Other evidence, however, suggests the customer turnover may not be as high as hoped for. J.P. Morgan Securities offers the Lava platform to its institutional customers, but has no immediate plans to drop it.

"We are a member of their sponsoring broker program," says Emily Portney, chief operating officer for equities Americas at J.P. Morgan. "So, if a client likes it and chooses Lava, there's no point in not being on the list of one of the brokers they can pick. We're happy. We will continue with the program."

Portney's comments underscore an important reality of the DMA game. While brokers may not want to offer a certain vendor's platform, their clients may still insist. If the buyside trader wants Lava, he'll probably get Lava. In any event, it is not uncommon for a broker to sponsor more than one DMA platform.

FutureTrade is now benefiting from that reality. It recently launched its LiquidityPath service bureau for broker dealers.

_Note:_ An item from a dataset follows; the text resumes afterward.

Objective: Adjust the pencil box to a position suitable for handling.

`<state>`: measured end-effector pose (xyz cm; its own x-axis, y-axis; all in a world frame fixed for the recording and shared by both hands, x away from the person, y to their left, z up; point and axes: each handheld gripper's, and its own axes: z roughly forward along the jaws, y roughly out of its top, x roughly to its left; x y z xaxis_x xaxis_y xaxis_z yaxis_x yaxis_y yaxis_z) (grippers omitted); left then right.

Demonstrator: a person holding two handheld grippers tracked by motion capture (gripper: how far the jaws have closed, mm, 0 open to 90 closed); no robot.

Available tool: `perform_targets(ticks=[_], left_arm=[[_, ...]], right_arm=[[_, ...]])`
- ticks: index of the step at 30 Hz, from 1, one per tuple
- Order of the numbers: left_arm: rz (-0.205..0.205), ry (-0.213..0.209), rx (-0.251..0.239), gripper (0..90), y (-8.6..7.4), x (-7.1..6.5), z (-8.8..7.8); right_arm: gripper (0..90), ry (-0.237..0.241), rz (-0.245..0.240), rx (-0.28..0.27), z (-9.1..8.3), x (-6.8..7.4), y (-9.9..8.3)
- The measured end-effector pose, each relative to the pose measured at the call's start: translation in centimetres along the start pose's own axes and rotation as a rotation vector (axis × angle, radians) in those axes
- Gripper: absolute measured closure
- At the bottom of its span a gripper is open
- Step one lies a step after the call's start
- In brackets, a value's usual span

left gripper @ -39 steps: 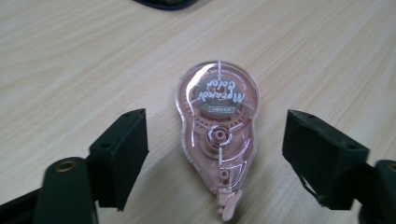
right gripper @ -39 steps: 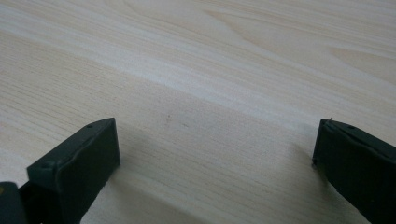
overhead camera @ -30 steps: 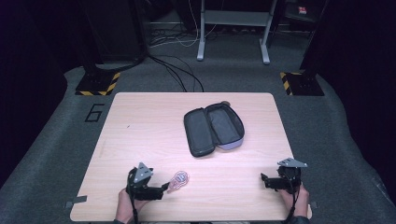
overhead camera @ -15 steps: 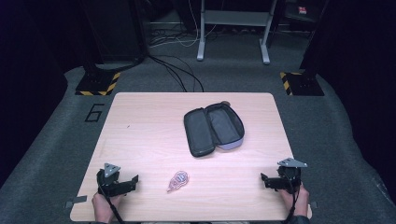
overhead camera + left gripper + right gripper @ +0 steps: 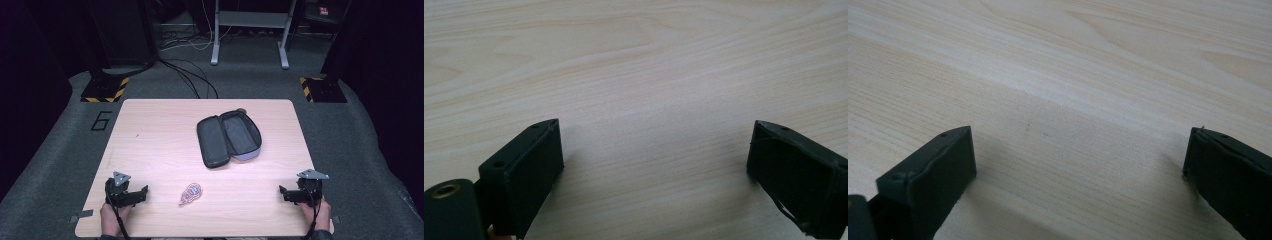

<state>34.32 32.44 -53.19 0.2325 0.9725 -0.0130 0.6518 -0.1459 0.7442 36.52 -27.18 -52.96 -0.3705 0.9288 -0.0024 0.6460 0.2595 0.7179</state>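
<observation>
Surface: pale wood-grain top; carries three things, well apart from one another; its near edge is cut off at the bottom of the high view.
Case: dark zip case lying open past the middle of the surface, lid folded out to the left, long axis running near-left to far-right; the inside reads as bare lining, though it is too dark to be sure; a small brownish thing at its far edge cannot be identified.
Left gripper: low at the near left of the surface, pointing rightward; jaws spread wide, having just been opening, with only bare wood between them in the left gripper view.
Right gripper: low at the near right corner, pointing leftward; jaws spread, nothing between them in the right gripper view.
Pink item: small, flat, pinkish, looped or coiled; lies free on the surface to the right of the left gripper, near it but not touching; long axis tilted near-left to far-right; the left gripper is clearly the nearer one; make and material too small to tell.
Judgement: the item appears released; the case lies beyond it, further from the person.
</observation>
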Motion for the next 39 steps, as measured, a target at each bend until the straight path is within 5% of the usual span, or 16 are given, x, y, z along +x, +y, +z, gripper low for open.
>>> perform_targets(ticks=[1,10,11,19,29,39], left_arm=[[0.024,-0.011,0.004,7.9,0.1,0.1,0.0],[0.024,-0.02,0.009,8.4,0.1,0.2,0.0],[0.024,-0.019,0.009,8.4,0.1,0.2,0.0],[0.024,-0.019,0.009,8.3,0.1,0.2,0.0],[0.022,-0.009,0.003,8.1,0.1,0.1,0.0],[0.02,-0.004,-0.003,8.0,0.1,0.1,0.1]], right_arm=[[0.0,-0.001,0.001,0.0,0.0,0.0,0.0],[3.7,-0.044,0.02,0.01,-0.5,0.0,0.6],[2.7,-0.036,0.058,0.004,-0.8,0.0,1.2],[4.0,0.011,0.072,-0.017,-1.7,-0.3,4.7],[7.7,0.059,0.06,-0.018,0.6,0.9,8.8],[22.5,0.117,0.095,-0.029,4.2,2.0,12.8]])
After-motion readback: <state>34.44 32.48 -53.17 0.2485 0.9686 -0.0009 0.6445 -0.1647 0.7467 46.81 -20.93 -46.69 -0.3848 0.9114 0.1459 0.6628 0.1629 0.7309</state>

The service allows brokers' trading desks and prime brokerage departments to offer FutureTrade to their customers. FutureTrade has landed two big resellers.

Preferred Platform

Credit Suisse First Boston is now sponsoring FutureTrade to its buyside customers as its "preferred" DMA platform. The giant broker originally teamed up with FutureTrade last summer to make its algorithms accessible via the FutureTrade platform. In December, it went a step further, making FutureTrade available to CSFB's prime brokerage and options trading customers.

In January, FutureTrade signed Bear Stearns, one of the Street's top three prime brokerages. Bear will offer FutureTrade to both its hedge fund customers and its broker dealer clearing customers. The arrangement with Bear is non-exclusive, meaning Bear can sponsor other DMA platforms if it chooses. As with the CSFB deal, the arrangement with Bear calls for the partners to split any commissions received.

For FutureTrade president and CEO Finebaum, the two big deals validate the quality of his firm's offering. "The product was accepted by the buyside," he says. "Now the focus is on the brokers."